Fed Meeting: What It Means To You
I was ready to pounce on Fed Chairman Ben Bernanke one more time before the end of the year, but found out that yesterday was his birthday. As a fellow Sagittarian, perhaps I should be kinder...nah!
Here's what happened at the last FOMC meeting of the year: nothing. Fed policy stands as follows:
- Federal funds rate (short term interest rates) = 0-0.25 percent (been at this level since 12/16/08
- Fed will keep "exceptionally low levels of the federal funds rate for an extended period"

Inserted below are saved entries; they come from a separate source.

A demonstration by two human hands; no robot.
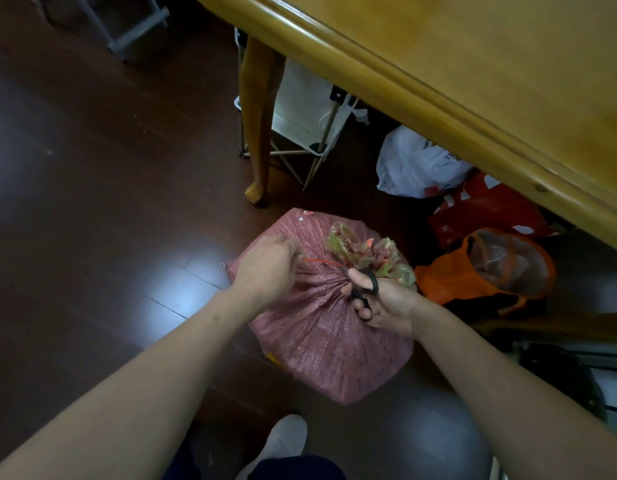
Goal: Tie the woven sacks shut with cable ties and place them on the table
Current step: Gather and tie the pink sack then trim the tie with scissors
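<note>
Leftward from the sack (321,341) runs the cable tie (321,260), left hand (265,268) pinching it; right hand (386,306) grips scissors (364,292).

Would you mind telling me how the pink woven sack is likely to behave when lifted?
The pink woven sack bulges full, so probably heavy and saggy, not stiff. Its neck, cinched by the orange cable tie, likely offers a handhold. It sits broad on the floor, so rolling seems unlikely.
</note>
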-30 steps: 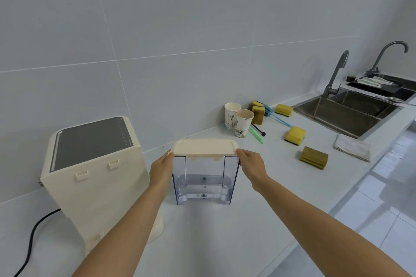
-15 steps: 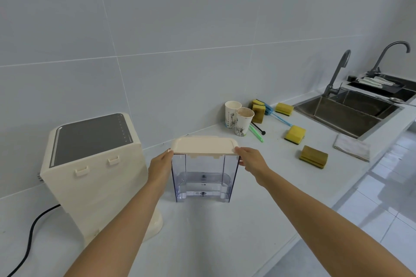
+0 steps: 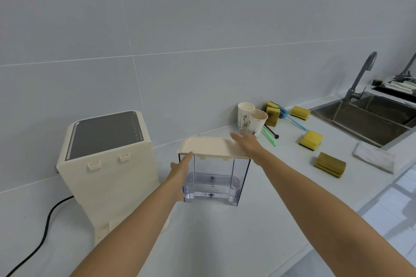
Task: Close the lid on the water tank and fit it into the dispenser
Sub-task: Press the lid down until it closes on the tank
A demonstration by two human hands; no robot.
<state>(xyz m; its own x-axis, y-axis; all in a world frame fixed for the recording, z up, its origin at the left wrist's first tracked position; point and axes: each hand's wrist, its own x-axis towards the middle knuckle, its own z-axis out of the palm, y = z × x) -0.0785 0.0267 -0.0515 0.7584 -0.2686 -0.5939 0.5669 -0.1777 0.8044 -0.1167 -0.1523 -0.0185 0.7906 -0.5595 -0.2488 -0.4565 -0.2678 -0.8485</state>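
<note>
A clear water tank (image 3: pixel 216 177) stands upright on the white counter (image 3: pixel 225 243), with a little water at its bottom. A cream lid (image 3: pixel 207 147) lies flat on top of it. My left hand (image 3: pixel 181 167) rests against the tank's left wall, fingertips just under the lid's left edge. My right hand (image 3: pixel 246 143) lies flat, fingers spread, over the lid's right end. The cream dispenser (image 3: pixel 108 164) with a dark top panel stands to the left of the tank, its back with two clips facing me.
Two paper cups (image 3: pixel 252 120) stand behind the tank on the right. Several yellow sponges (image 3: pixel 310 139) and brushes lie further right, then a folded cloth (image 3: pixel 373 156) and a steel sink (image 3: pixel 369 119) with taps. A black cable (image 3: pixel 45 229) runs left from the dispenser.
My right hand left the lid's right edge and now lies flat on top of its right end. My left hand stayed at the tank's left side. The view shifted slightly.
</note>
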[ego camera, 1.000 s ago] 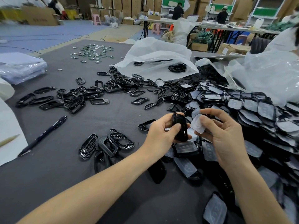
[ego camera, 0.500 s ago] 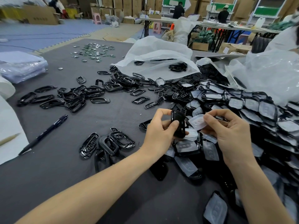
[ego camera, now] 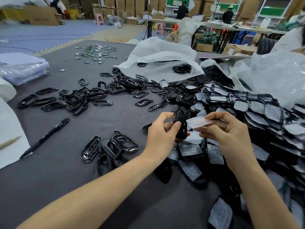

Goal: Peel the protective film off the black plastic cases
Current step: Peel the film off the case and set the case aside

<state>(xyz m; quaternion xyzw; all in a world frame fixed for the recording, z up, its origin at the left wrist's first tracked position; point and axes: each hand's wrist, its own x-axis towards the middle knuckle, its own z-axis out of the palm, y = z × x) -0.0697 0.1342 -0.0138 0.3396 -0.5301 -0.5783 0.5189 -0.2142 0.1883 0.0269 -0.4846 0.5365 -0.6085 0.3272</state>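
Note:
My left hand [ego camera: 162, 134] grips a black plastic case [ego camera: 180, 123] on edge, thumb across its face. My right hand [ego camera: 231, 134] pinches a clear protective film [ego camera: 198, 122] that stands off the case's right side, with a second clear piece [ego camera: 194, 137] just below it. A large heap of black cases still covered in film [ego camera: 257, 116] fills the right of the table. A few bare black cases [ego camera: 110, 147] lie left of my left wrist.
The grey table [ego camera: 82, 179] holds a scatter of black frames [ego camera: 79, 100], a black pen [ego camera: 46, 138], white paper [ego camera: 8, 129], small metal discs [ego camera: 94, 53] and clear plastic bags [ego camera: 161, 60]. People work at tables in the background.
My right hand has pulled the clear film up and away to the right of the case. My left hand has turned the case more upright and lifted it slightly.

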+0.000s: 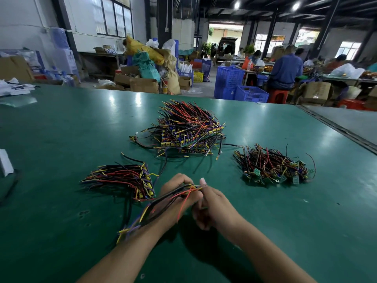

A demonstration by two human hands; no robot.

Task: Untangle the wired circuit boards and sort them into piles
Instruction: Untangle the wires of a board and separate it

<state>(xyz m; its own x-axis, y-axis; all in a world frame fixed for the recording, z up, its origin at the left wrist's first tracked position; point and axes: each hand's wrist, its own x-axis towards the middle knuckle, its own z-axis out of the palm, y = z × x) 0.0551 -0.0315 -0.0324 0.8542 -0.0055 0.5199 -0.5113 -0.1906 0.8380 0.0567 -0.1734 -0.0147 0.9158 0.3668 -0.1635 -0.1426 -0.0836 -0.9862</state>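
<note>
Green matted worktop (61,139), one item in hand and three lots laid out.

Held bundle (163,207): wired circuit boards, red, black, yellow and purple leads; above the worktop's near middle; loose wire ends trail back over the left forearm toward the near edge.
Left hand (175,193): fingers curled round the bundle's upper end.
Right hand (216,205): touching the left; thumb and fingers pinch the same bundle at its far tip.
Large pile (189,127): middle of the worktop, toward the far edge; boards stacked, wires fanned upward; a few black leads stray out toward the hands.
Left pile (126,178): just left of the hands; wires point toward the left edge.
Right pile (273,168): toward the right edge, apart from the others; small green boards along its near side.

Beyond the far edge: blue crates (240,86), cardboard boxes (142,83), seated people at other tables.
</note>
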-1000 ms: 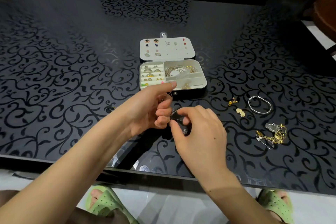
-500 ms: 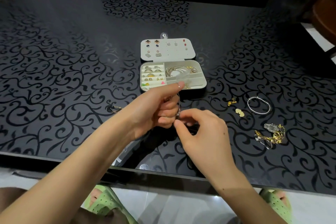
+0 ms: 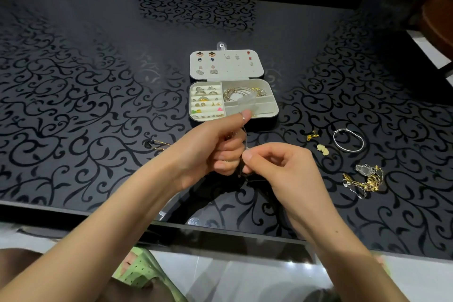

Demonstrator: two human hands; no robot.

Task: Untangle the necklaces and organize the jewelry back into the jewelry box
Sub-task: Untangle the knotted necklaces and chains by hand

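Note:
An open white jewelry box [image 3: 274,108] lies mid-table, with earrings pinned in its lid, rings in the left slots and bracelets in the right compartment. Just in front of it, my left hand [image 3: 215,147] and my right hand [image 3: 282,169] pinch a thin necklace chain [image 3: 245,148] between them, above the table. Most of that chain is hidden by the fingers. A tangle of gold and silver chains [image 3: 365,180] lies on the table to the right of my right hand. Left of my left wrist rests a thin gold chain with a dark pendant [image 3: 157,143].
A silver bangle [image 3: 348,140], a small gold charm [image 3: 311,135] and a pale gold piece [image 3: 323,149] lie right of the box on the black patterned glass table [image 3: 85,95]. A brown chair [image 3: 438,12] stands at the far right. The table's near edge runs just below my wrists.
Both hands have lifted slightly and drawn closer together on the chain; my right fingers now pinch it beside my left fist. The loose jewelry on the table has not moved.

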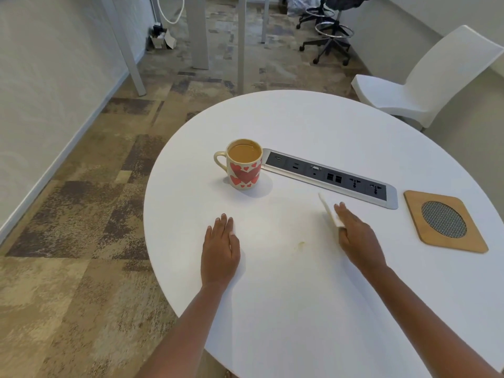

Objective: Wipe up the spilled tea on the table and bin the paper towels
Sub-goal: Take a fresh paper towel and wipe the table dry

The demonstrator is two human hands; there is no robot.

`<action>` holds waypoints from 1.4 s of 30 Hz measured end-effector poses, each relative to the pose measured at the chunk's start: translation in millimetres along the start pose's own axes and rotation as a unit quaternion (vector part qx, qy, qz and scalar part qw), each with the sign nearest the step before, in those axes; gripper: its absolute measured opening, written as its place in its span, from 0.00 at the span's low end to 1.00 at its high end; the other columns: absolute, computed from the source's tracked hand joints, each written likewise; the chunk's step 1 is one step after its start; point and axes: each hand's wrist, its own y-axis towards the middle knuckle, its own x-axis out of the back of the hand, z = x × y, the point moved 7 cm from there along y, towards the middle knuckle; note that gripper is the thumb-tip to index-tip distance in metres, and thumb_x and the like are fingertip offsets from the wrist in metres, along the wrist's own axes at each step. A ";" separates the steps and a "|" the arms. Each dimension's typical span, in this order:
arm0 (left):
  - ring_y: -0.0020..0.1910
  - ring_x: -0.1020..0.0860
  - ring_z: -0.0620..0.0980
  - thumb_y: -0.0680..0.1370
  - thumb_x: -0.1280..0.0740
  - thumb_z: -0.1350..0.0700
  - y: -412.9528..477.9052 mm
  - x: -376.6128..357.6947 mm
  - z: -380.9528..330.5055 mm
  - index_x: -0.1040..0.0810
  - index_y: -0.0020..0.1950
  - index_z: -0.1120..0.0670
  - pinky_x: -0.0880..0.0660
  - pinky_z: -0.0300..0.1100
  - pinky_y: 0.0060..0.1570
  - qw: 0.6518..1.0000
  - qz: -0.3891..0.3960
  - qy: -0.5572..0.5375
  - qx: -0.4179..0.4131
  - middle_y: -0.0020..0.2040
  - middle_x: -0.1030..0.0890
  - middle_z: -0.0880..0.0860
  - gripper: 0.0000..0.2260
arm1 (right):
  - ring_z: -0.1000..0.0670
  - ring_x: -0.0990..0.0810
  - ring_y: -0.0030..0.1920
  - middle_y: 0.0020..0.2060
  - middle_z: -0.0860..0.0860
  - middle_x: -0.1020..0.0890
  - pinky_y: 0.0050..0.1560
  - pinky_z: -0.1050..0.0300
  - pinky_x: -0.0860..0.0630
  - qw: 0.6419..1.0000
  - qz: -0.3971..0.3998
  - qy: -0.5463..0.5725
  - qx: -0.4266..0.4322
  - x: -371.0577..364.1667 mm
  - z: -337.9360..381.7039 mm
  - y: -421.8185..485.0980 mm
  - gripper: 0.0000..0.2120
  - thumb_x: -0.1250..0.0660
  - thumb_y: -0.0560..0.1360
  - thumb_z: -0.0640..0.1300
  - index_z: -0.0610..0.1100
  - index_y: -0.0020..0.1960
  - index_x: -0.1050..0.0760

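Just left of right hand point(357, 236) | small tea stain point(300, 244) was left unwiped on table point(327, 126) | paper towel point(330, 214) was gripped by that hand | left hand point(220, 249) was laid flat, fingers straight | binning judged outstanding

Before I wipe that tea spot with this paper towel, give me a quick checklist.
1. Paper towel gripped by right hand: ok.
2. Tea spot wiped off the table: not ok, a yellowish mark shows.
3. Left hand flat and clear of the spot: ok.
4. Heart mug upright, full, away from the spot: ok.
5. Socket panel dry: cannot tell.
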 end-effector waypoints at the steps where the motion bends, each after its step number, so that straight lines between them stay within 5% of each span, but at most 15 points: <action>1: 0.73 0.38 0.53 0.75 0.54 0.56 2.4 -0.7 -0.1 0.33 0.69 0.60 0.48 0.45 0.74 1.000 0.005 0.001 -0.004 0.73 0.34 0.57 0.25 | 0.41 0.31 0.70 0.75 0.43 0.38 0.68 0.48 0.33 0.999 0.026 -0.019 -0.007 -9.0 1.6 2.4 0.24 0.42 0.76 0.33 0.40 0.72 0.36; 7: 0.74 0.38 0.52 0.75 0.54 0.55 15.9 -3.0 2.5 0.34 0.70 0.60 0.48 0.44 0.74 1.000 0.015 0.015 -0.018 0.73 0.34 0.57 0.25 | 0.41 0.55 0.77 0.77 0.43 0.55 0.75 0.43 0.52 0.983 0.144 -0.105 -0.048 -67.8 11.5 18.4 0.29 0.49 0.81 0.51 0.44 0.77 0.55; 17: 0.74 0.39 0.51 0.75 0.54 0.55 25.5 -5.7 1.5 0.35 0.70 0.60 0.50 0.42 0.73 0.999 0.016 0.025 -0.025 0.73 0.35 0.56 0.25 | 0.43 0.59 0.77 0.78 0.44 0.56 0.76 0.43 0.59 0.987 0.110 -0.037 -0.109 -93.6 56.8 57.1 0.26 0.56 0.82 0.49 0.42 0.77 0.58; 25: 0.73 0.38 0.50 0.76 0.54 0.55 24.5 -0.3 1.0 0.38 0.72 0.59 0.49 0.37 0.71 1.000 -0.004 -0.023 -0.011 0.73 0.34 0.54 0.25 | 0.47 0.59 0.78 0.78 0.48 0.55 0.76 0.46 0.60 0.973 0.179 -0.062 0.134 -137.1 134.7 37.6 0.26 0.55 0.82 0.50 0.43 0.77 0.57; 31: 0.73 0.38 0.51 0.76 0.54 0.55 23.0 -0.2 1.4 0.38 0.72 0.59 0.51 0.34 0.70 1.000 -0.002 -0.022 -0.008 0.73 0.34 0.54 0.25 | 0.51 0.59 0.77 0.78 0.53 0.54 0.76 0.52 0.60 0.891 0.268 -0.115 0.347 -115.8 105.0 18.4 0.25 0.52 0.82 0.48 0.49 0.77 0.56; 36: 0.73 0.37 0.51 0.76 0.54 0.55 23.0 -0.6 2.4 0.37 0.72 0.59 0.51 0.35 0.70 1.000 0.000 -0.021 -0.007 0.72 0.33 0.54 0.25 | 0.52 0.58 0.77 0.77 0.52 0.52 0.76 0.57 0.60 0.866 0.324 -0.110 0.364 -89.1 71.9 14.9 0.26 0.49 0.81 0.37 0.48 0.76 0.52; 42: 0.73 0.36 0.52 0.76 0.53 0.55 21.4 -0.5 2.6 0.37 0.71 0.60 0.50 0.37 0.71 1.000 0.000 -0.016 -0.008 0.72 0.33 0.56 0.25 | 0.55 0.55 0.76 0.75 0.54 0.53 0.75 0.63 0.59 0.884 0.328 -0.089 0.323 -63.4 32.6 7.3 0.28 0.49 0.79 0.30 0.47 0.75 0.48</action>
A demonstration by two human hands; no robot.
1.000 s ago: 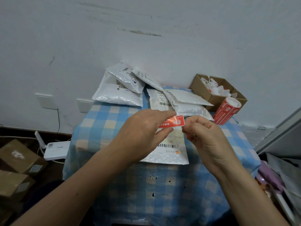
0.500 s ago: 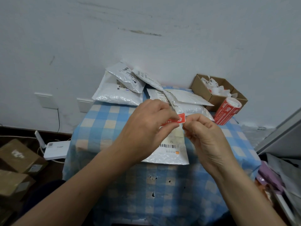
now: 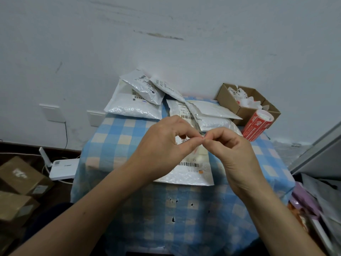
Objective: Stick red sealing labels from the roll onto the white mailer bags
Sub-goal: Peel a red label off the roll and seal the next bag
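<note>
At frame centre the left hand (image 3: 166,145) pinches thumb to forefinger, tip to tip with the right hand (image 3: 230,150), pinching likewise — only a red sliver of the label (image 3: 203,138) shows between them. The mailer bag (image 3: 186,174) lies flat directly beneath the 2, equally near, nothing between — the roll (image 3: 257,125) sits centre right, beside the cardboard box (image 3: 227,95)

Left hand (image 3: 162,146), right hand (image 3: 233,152), fingers (image 3: 195,143) pinched together.
</note>
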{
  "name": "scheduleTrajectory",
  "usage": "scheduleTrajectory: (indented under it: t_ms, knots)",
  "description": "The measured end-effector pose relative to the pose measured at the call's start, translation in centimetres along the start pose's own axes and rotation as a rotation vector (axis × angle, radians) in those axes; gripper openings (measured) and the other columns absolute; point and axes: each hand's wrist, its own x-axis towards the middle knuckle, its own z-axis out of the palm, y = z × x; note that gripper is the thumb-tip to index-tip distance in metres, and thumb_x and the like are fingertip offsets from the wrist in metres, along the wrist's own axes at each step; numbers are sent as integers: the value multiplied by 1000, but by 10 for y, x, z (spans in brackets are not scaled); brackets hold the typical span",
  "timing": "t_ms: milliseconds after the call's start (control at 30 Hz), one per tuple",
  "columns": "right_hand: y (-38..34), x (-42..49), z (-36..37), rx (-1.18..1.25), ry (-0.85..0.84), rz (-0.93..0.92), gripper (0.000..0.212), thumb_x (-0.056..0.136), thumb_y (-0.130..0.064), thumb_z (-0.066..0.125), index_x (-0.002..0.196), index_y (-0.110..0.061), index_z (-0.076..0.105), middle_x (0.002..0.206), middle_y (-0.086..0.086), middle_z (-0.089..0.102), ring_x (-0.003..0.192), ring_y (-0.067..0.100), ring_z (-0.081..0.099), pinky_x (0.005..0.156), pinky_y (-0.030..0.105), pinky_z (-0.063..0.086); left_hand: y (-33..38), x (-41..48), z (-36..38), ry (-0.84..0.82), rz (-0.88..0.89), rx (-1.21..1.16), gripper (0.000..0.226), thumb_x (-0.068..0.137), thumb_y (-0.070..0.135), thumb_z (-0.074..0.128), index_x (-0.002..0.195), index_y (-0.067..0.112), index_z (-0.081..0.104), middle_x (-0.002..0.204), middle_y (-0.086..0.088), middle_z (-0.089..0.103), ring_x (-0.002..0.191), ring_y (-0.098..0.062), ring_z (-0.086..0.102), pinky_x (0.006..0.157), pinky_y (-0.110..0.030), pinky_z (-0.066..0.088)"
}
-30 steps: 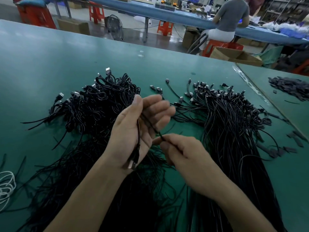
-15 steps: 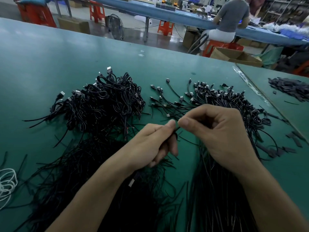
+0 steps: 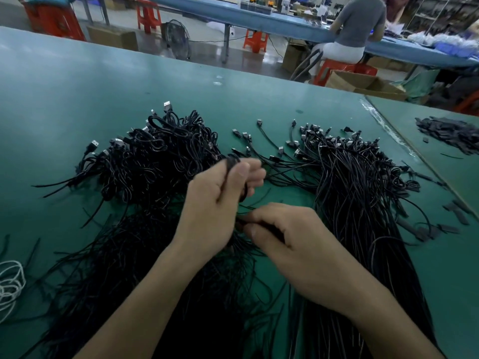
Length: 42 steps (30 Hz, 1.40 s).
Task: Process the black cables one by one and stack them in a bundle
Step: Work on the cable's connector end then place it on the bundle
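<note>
Right hand (image 3: pixel 293 242) dropped to five o'clock pinching the tail, left hand (image 3: pixel 217 203) gripping the coiled cable (image 3: pixel 232 161); a slack pinch would uncoil it.

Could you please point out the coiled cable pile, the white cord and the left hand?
coiled cable pile (image 3: pixel 160 156): head view, heap's middle.
white cord (image 3: pixel 9 290): head view, its loops.
left hand (image 3: pixel 213 206): head view, back of hand.

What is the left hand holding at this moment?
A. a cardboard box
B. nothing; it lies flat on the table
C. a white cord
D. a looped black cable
D: the left hand grips a looped black cable, whose loop shows above the thumb, while the right hand appears to pinch the same cable lower down.
</note>
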Motion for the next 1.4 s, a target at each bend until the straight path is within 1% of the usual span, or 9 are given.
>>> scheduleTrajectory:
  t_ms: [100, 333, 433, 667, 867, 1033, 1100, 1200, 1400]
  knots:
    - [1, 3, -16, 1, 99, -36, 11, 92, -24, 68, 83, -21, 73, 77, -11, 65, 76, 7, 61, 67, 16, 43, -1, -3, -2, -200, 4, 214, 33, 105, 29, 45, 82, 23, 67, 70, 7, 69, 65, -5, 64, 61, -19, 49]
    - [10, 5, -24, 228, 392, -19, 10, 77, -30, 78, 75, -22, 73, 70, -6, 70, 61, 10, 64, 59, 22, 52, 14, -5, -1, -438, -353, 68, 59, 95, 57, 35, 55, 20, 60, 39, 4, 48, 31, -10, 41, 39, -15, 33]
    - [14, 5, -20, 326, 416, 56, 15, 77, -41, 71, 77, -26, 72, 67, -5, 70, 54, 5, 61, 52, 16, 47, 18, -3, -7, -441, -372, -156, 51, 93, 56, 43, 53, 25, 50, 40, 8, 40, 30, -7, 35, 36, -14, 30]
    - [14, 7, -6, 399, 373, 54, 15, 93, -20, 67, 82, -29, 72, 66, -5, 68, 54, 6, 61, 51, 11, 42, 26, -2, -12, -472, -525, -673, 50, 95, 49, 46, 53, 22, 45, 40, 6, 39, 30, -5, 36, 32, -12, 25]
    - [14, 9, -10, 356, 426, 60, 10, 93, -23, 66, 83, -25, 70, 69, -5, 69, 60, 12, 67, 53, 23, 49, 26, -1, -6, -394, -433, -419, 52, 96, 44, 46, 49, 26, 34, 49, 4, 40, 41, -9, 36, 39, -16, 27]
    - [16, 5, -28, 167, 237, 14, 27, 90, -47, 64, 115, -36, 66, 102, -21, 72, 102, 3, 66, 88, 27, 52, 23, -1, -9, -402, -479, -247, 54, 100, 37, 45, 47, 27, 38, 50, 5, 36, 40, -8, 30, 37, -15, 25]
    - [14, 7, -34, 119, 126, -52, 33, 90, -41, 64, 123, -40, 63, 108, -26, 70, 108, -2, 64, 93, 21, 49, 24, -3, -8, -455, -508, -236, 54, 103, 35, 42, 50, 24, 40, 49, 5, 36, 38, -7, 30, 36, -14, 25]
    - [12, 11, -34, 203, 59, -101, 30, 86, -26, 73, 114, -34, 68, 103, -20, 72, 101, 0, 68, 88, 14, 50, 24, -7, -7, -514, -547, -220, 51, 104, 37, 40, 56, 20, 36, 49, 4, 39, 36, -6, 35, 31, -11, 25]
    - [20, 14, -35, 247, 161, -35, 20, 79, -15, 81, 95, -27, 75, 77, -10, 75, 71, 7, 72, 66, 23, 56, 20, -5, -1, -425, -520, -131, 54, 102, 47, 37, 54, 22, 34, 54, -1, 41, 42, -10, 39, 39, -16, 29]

- "QE2"or the central bank's $600 billion dollar bond-buying plan is still on track
- The job market is weak
- The recovery is slow
- There is no inflation
- Lending is still tight
- Housing stinks
- Because of the aforementioned, consumers are wigged out and not spending
Um, this is the best that a bunch of PhD's could give us?
Here are some unanswered questions that would have been interesting for the Fed to address:
- If the point of the $600B bond purchase plan was to keep longer term interest rates low, why has the 10-year treasury soared from 2.62 percent, when the plan was announced, to 3.4 percent today? (Answer: could it be that the banks were happy to front-run the decision after various Fed governors "hinted" at it for three months?)
- How does the current monetary policy encourage banks to lend the nearly $1 trillion they already have in excess reserves? (Answer: It doesn't)
- Your predecessor Alan Greenspan said that there's no way to spot an asset bubble. Do you think that the current policy could at all contribute to rising prices in certain assets, like say stocks, or commodities? (Answer: Easy money has to go somewhere--why not make people feel better about their retirement accounts, so they stop obsessing about their home values?)